Thursday, November 01, 2007

An MG Adventure

The plan was simple. I was going to visit Maggie in Ciudad Rodrigo for the holiday weekend. I'd bought the bus tickets to get from Elda to Salamanca and Maggie would pick me up from Salamanca.

The bus was at 1.15am and I waited in the bus station. No life. No bus. Eventually, around 2am I rang Maggie to say I wouldn't be there as planned. It turned out there are two bus stations in Elda.

The first train wasn't till 7.30 in the morning but I know that train is often full. Anyway driving back to Culebrón and then returning to Elda for the train in the five and a half hour gap seemed a bit pointless. The next bus wasn't till 11.15 and there would be the problem of exchanging the tickets. Anyway the Madrid - Salamanca people were on strike so I'd been concerned about that leg anyway and, of course, any re-organisation would basically mean that I arrived towards the end of Thursday rather than the beginning. What's more it was now 2.30 in the morning and I was in Elda, ready to go and feeling bitterly disappointed.

So, in the end, I put some petrol in the MG and headed off up the motorway for Madrid and Ciudad Rodrigo.

That MG and I have been a long way together. As well as being my everyday car for ten years we used to do those jaunts all over the UK with the various MG clubs. There were trips like the 1500 miles around Scotland to bed in the new engine, the outing to Gibraltar a couple of years ago or even the journey that brought me, the car and Mary the cat to Spain . But those were in the days when Barclaycard and I had an understanding about keeping the car on the road come what may.

The car I set off from Elda to Ciudad Rodrigo in is not the one that was regularly serviced, lovingly washed and generally molly coddled in every way. No, this is the car that's filthy and rotting away, the one with damage at the front end, the one that somebody rammed into only a few days ago.

Despite that I rather suspected we would make it. We may have the occasional splutter and misfire, the lights may be a bit dim for Spain's unlit, unmarked motorways, the noise level may be rather high by today's standards and the wind whistling in through various holes may make it less comfortable than your modern motor but for all it's failings I prefer the MG to any other car I've ever owned and, even in its current state it's still more fun than all the other motors I drive about.

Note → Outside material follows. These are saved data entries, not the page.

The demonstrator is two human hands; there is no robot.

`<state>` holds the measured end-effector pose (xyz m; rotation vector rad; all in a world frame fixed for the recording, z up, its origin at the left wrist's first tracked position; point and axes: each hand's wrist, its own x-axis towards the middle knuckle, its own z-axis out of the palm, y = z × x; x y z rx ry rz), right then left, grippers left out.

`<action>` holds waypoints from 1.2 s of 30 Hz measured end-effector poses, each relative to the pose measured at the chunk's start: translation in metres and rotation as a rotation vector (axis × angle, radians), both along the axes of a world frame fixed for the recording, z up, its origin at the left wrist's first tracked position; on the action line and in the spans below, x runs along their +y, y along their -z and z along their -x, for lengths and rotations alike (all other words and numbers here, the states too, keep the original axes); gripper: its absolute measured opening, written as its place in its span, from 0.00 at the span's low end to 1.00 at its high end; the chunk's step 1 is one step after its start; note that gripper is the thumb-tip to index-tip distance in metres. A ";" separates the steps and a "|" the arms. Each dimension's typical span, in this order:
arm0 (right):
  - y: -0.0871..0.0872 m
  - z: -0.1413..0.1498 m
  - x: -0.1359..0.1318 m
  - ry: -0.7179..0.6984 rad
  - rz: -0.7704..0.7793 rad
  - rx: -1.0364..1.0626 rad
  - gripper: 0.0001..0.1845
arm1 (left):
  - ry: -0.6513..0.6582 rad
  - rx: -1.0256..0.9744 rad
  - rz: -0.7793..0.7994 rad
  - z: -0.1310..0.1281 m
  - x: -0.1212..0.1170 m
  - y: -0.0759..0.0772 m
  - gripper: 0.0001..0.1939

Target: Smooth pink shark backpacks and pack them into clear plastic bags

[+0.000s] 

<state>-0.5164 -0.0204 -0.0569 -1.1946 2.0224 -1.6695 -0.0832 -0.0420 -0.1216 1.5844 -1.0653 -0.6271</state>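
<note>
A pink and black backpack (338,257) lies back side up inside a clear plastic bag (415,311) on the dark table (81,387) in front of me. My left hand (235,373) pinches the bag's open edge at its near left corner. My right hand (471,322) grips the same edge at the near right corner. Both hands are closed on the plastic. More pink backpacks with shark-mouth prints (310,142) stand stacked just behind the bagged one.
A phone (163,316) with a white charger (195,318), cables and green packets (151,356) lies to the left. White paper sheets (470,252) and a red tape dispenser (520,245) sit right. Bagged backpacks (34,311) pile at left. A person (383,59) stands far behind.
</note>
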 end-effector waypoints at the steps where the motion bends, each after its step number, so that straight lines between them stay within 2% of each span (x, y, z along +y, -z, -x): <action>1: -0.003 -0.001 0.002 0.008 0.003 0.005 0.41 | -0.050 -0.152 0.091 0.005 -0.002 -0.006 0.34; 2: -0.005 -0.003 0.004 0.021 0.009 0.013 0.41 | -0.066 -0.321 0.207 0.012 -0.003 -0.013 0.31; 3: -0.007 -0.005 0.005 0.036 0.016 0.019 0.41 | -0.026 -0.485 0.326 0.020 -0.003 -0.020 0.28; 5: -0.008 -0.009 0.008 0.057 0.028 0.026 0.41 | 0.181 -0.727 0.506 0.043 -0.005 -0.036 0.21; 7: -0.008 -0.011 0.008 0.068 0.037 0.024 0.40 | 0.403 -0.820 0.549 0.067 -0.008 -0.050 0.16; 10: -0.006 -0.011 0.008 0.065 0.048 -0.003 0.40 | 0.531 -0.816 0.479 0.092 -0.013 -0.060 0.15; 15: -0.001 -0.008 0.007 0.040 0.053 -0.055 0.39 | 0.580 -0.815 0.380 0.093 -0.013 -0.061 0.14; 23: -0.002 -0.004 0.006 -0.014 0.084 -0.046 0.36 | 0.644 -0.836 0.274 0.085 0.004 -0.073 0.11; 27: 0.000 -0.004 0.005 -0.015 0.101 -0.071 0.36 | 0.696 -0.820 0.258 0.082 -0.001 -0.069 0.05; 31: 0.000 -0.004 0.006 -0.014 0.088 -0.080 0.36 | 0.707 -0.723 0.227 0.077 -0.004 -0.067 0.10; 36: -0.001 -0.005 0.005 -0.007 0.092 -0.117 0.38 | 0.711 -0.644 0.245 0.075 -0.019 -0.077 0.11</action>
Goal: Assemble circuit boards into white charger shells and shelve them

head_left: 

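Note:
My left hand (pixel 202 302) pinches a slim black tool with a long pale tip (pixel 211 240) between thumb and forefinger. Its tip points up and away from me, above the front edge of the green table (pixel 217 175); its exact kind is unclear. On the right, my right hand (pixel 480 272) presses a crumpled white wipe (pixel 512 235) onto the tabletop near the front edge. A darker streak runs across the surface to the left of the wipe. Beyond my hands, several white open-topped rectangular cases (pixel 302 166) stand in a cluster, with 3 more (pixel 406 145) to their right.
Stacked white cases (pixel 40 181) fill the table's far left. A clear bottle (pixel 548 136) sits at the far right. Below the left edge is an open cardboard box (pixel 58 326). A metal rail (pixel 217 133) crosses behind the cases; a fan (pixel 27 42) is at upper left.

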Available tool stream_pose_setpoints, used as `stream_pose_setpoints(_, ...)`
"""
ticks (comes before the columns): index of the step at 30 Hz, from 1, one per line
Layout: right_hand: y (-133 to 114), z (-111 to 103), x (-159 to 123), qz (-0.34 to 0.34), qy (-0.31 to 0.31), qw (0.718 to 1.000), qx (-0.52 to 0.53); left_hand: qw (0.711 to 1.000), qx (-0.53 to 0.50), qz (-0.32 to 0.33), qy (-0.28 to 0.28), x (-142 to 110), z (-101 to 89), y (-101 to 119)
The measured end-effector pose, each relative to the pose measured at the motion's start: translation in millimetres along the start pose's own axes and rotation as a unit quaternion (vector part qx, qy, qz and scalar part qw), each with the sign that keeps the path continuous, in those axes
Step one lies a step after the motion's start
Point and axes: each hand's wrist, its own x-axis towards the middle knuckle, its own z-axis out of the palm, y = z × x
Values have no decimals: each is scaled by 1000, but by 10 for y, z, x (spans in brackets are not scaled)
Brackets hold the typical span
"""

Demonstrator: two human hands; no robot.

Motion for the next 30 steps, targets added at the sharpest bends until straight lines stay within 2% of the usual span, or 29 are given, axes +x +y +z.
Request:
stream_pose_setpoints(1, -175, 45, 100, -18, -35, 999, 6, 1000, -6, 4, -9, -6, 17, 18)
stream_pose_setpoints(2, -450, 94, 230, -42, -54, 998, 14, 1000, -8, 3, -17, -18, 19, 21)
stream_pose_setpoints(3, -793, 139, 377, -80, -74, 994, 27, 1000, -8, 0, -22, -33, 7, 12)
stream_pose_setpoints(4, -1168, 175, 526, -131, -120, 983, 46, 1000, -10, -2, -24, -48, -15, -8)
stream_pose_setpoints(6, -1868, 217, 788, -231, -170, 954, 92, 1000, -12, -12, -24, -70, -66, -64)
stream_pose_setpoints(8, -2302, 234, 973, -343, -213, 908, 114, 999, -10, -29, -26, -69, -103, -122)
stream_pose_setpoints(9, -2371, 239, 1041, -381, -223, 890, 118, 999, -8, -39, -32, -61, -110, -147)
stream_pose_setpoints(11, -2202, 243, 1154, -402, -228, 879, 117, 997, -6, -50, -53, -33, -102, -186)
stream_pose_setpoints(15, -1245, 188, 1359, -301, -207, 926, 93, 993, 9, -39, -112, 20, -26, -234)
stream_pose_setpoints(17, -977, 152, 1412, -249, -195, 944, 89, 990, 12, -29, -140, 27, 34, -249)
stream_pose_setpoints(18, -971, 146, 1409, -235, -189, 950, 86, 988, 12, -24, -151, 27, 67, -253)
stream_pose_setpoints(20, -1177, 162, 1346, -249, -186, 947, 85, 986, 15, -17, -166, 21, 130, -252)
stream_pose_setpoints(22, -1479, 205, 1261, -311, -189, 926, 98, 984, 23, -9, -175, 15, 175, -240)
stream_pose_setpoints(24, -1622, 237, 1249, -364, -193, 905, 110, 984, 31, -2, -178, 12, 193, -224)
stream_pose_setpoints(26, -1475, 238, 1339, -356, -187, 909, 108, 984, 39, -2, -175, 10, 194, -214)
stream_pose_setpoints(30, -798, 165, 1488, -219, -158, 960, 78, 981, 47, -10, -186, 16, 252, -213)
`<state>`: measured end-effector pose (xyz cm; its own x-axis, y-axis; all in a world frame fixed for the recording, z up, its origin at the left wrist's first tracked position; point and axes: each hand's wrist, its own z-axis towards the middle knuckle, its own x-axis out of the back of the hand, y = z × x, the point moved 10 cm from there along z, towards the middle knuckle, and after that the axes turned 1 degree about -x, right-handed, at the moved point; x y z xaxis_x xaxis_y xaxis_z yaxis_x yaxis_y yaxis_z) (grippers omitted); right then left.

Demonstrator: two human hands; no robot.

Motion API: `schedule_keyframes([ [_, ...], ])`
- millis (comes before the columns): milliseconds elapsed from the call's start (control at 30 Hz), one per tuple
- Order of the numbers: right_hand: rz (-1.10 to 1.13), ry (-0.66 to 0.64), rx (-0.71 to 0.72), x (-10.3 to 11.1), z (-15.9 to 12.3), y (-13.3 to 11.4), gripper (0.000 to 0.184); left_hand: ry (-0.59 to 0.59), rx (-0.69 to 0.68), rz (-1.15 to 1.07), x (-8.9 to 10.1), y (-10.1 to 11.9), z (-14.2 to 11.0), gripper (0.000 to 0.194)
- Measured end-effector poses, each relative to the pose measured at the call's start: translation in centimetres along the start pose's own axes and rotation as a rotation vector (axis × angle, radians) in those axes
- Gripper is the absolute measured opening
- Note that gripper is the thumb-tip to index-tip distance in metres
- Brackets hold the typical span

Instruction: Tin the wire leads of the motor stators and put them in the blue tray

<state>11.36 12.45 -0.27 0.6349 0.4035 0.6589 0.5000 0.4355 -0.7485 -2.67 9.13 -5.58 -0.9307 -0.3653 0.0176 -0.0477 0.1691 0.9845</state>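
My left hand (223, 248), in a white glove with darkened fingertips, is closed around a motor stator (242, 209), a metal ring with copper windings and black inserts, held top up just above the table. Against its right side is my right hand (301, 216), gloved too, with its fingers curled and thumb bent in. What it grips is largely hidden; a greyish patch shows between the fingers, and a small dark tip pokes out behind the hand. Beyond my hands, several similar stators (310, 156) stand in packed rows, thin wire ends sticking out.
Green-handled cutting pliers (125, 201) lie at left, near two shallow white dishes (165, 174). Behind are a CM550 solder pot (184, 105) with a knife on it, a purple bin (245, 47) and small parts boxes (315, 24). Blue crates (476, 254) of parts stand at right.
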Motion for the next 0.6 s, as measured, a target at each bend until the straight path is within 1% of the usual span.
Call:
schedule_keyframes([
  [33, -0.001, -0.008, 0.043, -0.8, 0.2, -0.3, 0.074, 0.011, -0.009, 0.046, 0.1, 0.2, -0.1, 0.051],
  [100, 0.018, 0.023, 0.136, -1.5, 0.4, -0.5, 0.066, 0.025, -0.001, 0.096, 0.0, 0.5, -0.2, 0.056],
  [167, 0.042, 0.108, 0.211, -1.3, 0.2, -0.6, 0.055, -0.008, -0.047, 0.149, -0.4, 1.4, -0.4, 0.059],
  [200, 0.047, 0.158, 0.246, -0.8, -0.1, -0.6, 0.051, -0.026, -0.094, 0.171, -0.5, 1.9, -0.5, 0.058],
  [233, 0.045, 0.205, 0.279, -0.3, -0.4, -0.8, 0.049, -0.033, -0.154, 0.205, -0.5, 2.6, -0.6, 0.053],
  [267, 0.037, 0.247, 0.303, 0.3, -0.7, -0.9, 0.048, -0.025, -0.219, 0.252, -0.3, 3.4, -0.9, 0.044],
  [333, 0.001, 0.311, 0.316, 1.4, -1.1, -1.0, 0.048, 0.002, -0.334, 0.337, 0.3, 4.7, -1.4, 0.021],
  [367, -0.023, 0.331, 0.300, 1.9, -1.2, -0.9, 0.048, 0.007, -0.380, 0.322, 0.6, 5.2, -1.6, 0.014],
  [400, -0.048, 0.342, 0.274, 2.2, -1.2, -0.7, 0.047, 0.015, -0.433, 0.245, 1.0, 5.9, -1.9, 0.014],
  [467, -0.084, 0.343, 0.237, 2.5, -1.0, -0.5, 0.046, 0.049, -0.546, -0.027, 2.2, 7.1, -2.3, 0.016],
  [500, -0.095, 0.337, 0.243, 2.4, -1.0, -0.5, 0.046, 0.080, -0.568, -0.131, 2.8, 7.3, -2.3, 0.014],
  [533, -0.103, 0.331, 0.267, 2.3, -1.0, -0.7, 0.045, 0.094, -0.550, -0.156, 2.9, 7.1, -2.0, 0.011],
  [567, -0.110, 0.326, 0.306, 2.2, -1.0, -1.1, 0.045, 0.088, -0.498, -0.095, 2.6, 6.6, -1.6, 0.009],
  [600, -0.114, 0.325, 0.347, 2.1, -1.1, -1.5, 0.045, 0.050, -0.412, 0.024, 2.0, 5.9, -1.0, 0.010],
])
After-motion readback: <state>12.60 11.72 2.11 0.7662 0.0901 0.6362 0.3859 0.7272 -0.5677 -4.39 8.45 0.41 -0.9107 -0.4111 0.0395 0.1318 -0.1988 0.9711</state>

And make it we did. From Alicante across the flat plain of Castilla la Mancha, through the relatively light but fast Madrid traffic, across Castilla y Leon with so many famous place names and finally to Ciudad Rodrigo. More or less the entire breadth of Spain - despite my occasional dozing off, despite the Guardia pulling us over near Salamanca and despite the indicators going on the blink we pulled into town in fine shape. Now all we have to do is go back the other way.